■ What is required
Give again, word for word, every line below from the one that has "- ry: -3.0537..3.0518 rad" through the one that has "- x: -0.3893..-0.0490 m", both included, and no others.

***** Input *****

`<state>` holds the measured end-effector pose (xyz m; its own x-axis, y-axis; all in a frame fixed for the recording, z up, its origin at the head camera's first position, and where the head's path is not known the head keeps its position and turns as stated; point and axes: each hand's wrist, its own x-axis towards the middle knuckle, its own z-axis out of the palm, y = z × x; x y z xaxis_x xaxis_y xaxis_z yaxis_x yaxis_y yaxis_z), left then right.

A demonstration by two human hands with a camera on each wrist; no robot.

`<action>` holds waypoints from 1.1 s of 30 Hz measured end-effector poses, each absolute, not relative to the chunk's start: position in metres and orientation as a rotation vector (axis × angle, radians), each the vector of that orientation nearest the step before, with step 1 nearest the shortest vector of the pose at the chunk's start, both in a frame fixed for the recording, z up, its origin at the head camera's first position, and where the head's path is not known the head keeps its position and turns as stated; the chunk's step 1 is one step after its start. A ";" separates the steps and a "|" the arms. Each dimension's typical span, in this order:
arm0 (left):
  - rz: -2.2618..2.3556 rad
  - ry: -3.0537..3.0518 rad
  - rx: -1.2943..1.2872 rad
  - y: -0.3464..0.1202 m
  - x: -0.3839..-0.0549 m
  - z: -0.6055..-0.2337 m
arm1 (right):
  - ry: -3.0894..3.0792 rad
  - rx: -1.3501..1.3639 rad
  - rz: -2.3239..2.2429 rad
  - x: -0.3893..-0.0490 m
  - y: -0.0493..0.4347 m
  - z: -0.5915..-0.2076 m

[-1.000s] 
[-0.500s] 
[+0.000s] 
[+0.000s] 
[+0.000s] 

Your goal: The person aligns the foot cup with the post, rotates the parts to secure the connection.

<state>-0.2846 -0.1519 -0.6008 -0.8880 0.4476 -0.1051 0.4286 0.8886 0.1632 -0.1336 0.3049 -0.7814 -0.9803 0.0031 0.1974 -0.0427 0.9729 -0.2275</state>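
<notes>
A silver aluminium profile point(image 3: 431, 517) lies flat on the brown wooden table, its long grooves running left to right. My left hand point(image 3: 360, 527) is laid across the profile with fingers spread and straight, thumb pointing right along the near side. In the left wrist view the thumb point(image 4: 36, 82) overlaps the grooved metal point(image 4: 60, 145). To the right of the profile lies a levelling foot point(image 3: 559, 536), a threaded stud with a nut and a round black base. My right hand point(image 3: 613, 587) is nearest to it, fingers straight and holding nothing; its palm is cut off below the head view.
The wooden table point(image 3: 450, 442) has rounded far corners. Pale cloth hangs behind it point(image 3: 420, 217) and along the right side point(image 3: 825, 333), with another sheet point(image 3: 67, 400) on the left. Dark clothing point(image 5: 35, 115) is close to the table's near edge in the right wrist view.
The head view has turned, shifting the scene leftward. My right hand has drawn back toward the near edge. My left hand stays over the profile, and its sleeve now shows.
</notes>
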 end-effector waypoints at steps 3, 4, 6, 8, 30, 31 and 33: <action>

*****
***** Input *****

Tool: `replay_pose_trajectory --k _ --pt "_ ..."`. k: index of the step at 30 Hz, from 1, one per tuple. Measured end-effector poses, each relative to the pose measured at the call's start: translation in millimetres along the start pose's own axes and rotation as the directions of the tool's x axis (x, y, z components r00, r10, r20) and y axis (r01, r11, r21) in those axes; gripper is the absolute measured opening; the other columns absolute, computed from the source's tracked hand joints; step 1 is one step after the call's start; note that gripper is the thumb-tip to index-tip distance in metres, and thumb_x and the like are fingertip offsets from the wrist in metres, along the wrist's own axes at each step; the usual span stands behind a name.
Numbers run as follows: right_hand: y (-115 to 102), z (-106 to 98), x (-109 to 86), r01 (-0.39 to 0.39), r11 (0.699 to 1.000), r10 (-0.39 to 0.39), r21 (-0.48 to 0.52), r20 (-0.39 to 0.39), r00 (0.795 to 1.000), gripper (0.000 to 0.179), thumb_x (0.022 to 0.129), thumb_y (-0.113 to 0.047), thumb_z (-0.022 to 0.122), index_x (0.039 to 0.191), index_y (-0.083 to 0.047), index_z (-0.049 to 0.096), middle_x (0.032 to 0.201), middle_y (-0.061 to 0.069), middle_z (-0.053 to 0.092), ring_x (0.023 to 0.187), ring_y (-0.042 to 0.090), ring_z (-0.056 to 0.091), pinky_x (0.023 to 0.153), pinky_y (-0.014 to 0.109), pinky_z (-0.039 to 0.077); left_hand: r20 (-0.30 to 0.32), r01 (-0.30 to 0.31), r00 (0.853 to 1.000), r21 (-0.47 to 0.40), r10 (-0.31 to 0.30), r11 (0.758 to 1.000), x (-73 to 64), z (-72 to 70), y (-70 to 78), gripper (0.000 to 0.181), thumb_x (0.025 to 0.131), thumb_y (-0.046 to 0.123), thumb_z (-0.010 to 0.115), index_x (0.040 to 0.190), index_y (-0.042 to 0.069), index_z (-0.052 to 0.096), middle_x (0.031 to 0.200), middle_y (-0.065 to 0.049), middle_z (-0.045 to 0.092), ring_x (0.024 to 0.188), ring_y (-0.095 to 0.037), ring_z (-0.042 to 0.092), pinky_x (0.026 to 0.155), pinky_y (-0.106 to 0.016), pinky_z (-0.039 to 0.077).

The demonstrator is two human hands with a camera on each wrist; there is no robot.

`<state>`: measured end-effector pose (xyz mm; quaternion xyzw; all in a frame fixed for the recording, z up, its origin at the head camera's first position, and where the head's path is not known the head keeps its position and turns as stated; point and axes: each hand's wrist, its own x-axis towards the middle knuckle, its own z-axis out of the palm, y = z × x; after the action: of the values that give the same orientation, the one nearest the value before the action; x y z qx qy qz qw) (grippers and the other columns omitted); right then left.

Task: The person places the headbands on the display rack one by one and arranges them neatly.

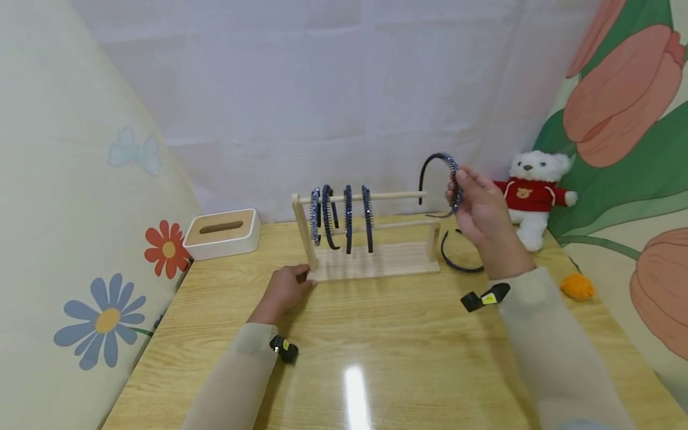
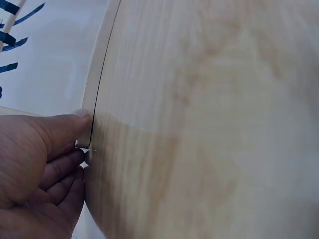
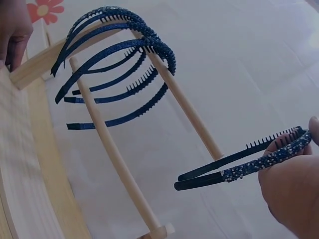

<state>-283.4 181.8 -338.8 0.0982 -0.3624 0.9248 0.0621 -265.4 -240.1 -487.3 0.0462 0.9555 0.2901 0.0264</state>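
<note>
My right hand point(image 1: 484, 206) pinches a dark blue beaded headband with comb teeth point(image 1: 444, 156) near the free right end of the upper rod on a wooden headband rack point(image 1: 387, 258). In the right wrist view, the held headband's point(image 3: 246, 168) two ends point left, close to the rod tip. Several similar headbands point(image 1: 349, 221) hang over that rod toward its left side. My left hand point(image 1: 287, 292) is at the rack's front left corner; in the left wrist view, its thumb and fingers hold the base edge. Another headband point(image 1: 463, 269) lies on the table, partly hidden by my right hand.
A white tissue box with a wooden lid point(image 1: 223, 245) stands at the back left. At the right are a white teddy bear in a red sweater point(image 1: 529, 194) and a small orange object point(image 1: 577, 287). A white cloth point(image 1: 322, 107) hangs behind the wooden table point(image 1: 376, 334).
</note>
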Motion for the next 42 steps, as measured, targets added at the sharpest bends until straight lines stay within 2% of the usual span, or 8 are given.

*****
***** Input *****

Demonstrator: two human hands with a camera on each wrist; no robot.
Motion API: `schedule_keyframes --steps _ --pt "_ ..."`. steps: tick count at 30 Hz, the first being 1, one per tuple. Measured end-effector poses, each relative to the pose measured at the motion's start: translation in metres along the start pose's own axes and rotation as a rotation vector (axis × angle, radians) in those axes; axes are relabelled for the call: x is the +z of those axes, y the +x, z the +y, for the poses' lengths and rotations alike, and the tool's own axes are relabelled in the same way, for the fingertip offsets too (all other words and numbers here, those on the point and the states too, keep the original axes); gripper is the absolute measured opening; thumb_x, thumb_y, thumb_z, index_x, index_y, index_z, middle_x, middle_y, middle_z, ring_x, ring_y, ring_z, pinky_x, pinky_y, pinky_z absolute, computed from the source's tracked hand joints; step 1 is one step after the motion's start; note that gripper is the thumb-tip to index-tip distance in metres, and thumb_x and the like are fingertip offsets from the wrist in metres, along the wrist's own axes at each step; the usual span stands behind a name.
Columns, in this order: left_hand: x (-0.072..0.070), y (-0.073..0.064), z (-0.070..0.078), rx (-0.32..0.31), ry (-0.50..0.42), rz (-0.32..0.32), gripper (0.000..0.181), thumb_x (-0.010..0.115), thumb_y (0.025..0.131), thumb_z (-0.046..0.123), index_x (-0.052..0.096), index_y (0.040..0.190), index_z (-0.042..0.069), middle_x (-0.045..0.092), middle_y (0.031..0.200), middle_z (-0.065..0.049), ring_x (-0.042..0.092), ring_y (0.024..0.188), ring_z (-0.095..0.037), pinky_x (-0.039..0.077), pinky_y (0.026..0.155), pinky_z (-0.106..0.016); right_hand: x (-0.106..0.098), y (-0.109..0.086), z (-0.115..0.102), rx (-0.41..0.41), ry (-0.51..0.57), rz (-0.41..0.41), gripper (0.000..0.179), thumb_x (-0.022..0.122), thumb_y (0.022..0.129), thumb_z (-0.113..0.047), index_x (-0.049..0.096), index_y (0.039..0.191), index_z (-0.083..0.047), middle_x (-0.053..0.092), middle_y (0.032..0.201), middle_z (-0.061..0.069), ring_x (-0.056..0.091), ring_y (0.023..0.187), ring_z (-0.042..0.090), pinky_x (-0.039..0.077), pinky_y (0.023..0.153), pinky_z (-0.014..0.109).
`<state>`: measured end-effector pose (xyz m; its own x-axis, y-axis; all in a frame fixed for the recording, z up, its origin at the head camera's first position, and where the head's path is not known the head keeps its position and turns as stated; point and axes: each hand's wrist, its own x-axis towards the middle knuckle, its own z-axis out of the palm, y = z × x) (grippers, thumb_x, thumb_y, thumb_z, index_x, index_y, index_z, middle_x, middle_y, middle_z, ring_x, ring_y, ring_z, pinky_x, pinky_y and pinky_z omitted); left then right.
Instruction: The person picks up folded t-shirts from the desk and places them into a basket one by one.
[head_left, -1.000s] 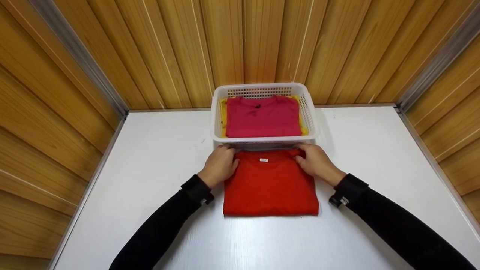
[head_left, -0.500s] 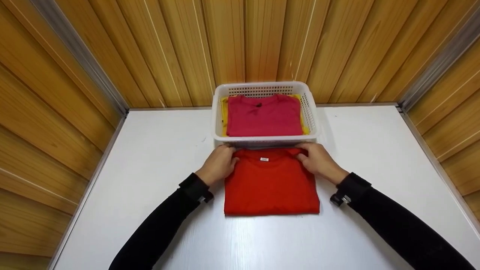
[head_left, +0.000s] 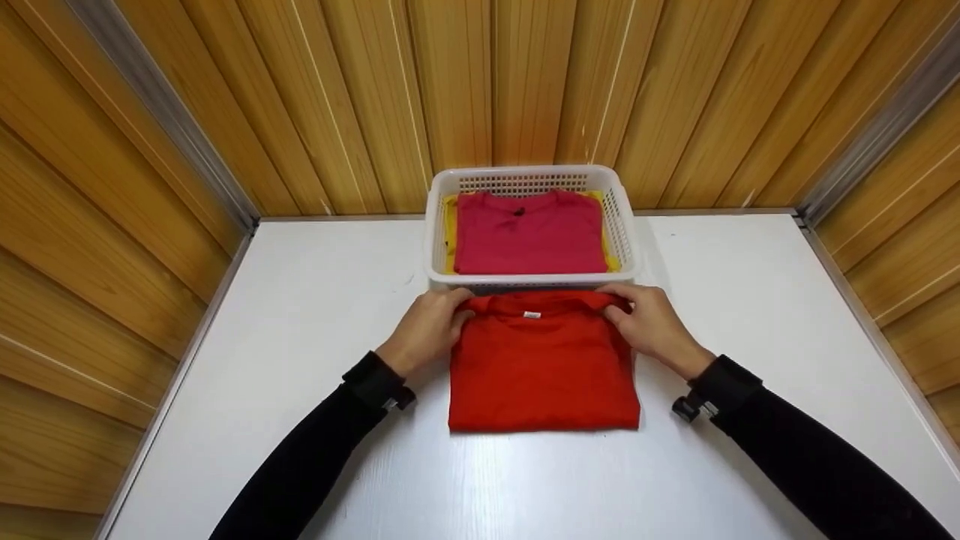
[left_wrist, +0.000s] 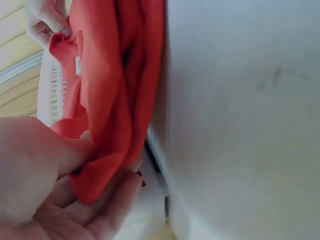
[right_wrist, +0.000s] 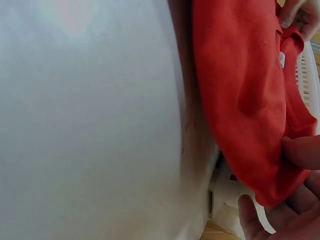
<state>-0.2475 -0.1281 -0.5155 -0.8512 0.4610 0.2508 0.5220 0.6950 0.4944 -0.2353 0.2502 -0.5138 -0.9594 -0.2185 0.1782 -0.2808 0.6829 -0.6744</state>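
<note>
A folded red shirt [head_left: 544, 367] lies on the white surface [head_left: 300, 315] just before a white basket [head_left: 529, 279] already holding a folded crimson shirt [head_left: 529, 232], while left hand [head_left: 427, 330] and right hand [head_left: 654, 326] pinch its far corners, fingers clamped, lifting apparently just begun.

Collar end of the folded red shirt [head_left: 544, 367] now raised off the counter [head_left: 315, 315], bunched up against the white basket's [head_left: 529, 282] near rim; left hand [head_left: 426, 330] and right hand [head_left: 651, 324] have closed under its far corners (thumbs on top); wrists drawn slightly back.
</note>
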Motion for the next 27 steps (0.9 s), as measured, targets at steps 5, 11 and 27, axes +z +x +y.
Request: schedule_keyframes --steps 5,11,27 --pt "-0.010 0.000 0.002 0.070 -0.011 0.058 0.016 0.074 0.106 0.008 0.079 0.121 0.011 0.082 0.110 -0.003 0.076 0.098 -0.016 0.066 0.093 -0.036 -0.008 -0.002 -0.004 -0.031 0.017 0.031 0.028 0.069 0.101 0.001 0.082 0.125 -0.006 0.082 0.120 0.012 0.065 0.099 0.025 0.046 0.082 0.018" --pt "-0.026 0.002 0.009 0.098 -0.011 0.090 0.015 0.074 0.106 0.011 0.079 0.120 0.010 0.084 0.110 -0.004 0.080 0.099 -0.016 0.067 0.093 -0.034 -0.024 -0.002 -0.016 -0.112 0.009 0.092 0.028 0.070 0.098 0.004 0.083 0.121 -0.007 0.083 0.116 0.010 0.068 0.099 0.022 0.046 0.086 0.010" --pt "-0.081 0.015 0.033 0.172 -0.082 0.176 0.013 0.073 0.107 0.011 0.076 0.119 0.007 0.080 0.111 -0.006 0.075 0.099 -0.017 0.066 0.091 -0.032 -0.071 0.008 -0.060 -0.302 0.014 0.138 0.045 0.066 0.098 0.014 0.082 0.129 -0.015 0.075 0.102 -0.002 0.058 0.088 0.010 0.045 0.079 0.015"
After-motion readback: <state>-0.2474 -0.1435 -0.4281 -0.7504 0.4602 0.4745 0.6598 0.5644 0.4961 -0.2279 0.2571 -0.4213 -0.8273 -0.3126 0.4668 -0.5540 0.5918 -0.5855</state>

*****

■ Reply
  - ry: -3.0537..3.0518 rad
  - rx: -1.2943..1.2872 rad
  - y: -0.3464..0.1202 m
  - x: -0.3839..-0.0549 m
  - z: -0.6055..-0.2337 m
arm1 (right):
  - ry: -3.0894..3.0792 rad
  - rx: -1.3501..1.3639 rad
  - rz: -2.3239..2.2429 rad
  - x: -0.3893..-0.0490 m

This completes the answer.